Utopia Avenue is David Mitchell's latest piece of fiction in the meta-novel he is writing. Which is to say this book is set in the same mild-fantasy universe as several of his others. It follows the motley crew of musicians and management which form the titular rock/folk/pop band in London in 1967, including cameos from near every famous London-based musician of the time. I've no strong attachment to the era or to early rock-n-roll music and the book never relied on nostalgia or knowledge. Mitchell does a fine job of creating a sense of a time of social and artistic revolution. Maybe it's because I read it eleven months into a global pandemic, but man... he really sold it to me. Despite the often dark and sometimes fantastical undertones of this book, it is foremost about people and their relationships. Romantic, platonic, and professional relationships to each other. Our connection to ideals and philosophies through the art that we make and consume ("appreciate" sounds less destructive but also less intense) and how that connects individuals to groups to societies. So I guess this is a book about... everything?
This need to balance stories and dynamics at the individual, ideal, and population/crowd level is tough. It's a lot of plates to keep spinning. Or to mix metaphors it's a lot of cattle to herd. Mitchell mostly does a fine job, but every now and then somebody, some strand, some mention gets left behind and is picked up later, occasionally with a feeling of curtesy over curiosity. Giving space and attention to certain characters often rewards us, looking at you Jasper - you enigmatic guitar prodigy who spent time in a psych ward. Other times, characters flit between cast and side-character. At times, certain narratives felt simplified or condensed.
These possible shortcomings are redressed by the weaving of Utopia Avenue into Mitchell's broader shared universe. The supernatural-cum-fantastical elements in this book are rewarding in their subtleties, unanswered-ness, and existential consequences. Utopia Avenue is a book which left me with a sense of animism: that the world is alive. That the separation of human, world, soul, and other aren't as strict as we see them here in the west. It's the same feeling that Studio Ghibli films leave me with, and it is one which is uncommon in western media. Little surprise, then, that Mitchell's wife (Keiko Yoshida) is a native Japanese speaker, and they met in Hiroshima. I've not done the requisite research to attribute these things together, however, maybe Mitchell was like this anyway and that's why he's so drawn to the Japanese culture. I digress.
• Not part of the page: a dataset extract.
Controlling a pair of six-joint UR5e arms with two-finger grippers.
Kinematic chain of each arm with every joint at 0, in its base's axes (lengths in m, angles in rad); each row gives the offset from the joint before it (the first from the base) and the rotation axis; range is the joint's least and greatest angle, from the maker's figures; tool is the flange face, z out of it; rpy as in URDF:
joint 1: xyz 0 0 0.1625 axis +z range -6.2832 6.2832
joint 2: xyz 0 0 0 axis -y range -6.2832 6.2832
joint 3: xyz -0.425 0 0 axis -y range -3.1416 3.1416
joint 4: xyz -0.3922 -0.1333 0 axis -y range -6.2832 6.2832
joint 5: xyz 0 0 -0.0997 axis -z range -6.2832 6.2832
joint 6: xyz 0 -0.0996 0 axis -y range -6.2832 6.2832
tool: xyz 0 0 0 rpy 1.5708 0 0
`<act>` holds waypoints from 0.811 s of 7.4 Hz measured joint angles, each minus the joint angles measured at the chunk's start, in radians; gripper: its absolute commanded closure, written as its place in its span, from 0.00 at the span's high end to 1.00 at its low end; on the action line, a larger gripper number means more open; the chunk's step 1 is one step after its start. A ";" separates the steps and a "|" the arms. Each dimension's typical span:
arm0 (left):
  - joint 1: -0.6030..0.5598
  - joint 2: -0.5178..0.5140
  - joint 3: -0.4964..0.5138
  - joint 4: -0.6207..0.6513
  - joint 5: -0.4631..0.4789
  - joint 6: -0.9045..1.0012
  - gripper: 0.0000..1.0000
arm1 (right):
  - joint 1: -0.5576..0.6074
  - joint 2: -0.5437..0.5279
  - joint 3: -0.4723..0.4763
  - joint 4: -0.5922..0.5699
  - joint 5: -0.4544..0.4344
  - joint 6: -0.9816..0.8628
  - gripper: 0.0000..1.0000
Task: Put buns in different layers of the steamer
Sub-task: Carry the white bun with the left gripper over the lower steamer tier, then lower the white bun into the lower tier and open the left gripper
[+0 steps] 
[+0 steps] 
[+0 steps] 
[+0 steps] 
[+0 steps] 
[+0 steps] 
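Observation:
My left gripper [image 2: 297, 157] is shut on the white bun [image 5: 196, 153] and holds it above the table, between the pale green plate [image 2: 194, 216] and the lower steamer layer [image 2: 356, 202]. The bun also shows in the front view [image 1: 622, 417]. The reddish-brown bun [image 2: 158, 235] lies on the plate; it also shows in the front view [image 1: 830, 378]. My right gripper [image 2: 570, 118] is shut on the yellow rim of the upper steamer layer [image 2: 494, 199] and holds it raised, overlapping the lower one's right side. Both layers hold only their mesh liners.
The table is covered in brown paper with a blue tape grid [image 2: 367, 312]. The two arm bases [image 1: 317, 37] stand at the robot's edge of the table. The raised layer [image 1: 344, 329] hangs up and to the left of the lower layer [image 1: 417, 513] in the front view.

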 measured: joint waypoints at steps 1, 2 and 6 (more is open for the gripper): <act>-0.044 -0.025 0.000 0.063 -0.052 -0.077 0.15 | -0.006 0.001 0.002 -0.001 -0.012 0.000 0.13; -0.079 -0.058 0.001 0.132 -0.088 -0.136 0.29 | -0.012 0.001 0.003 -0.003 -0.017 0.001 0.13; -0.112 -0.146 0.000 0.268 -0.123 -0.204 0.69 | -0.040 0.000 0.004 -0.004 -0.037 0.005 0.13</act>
The final act of Utopia Avenue is as mystifying and bewitching. A feat it shares with Bone Clocks, Mitchell's 2014 novel. What I love dearly is both the magical elements, and how carefully they are placed and rationed, so that nothing can simply be dismissed as ✨magic✨.
The book feels optimistic about humans, and about our ability to create for and inspire one and other. This quality is what draws me endlessly to John Green, who has entirely nothing to do with this book or David Mitchell but who proudly beats the same optimistic tune over a din of (not unreasonable) pessimism. One, perhaps forced and on-the-nose, moment has the aforementioned Jasper (or possibly Mitchell, through Jasper) consider aloud in front of a press conference if music can change the world:
Which begs a question. "Who or what influences the minds of the people who change the world?" My answer is "Ideas and feelings." Which begs a question. "Where do ideas and feelings originate?" My answer is, "Others. One's heart and mind. The press. The arts. Stories. Last, but not least, songs." Songs. Songs, like dandelion seeds, billowing across space and time.
Despite adoring Bone Clocks, I really struggled to get into Cloud Atlas (2004). But Utopia Avenue has reminded me of what I loved so much about Mitchell, and also how many of his books I have not read (six). Leaving a book feeling excited to read the author's existing body of work, despite previously failed attempts, is one of the finest endorsements of a book I can think of. Unfortunately it is a purely quantitative, personal review which isn't so translatable to others, but it is symptomatic. This book delivers worthwhile ideas with an unusually captivating language.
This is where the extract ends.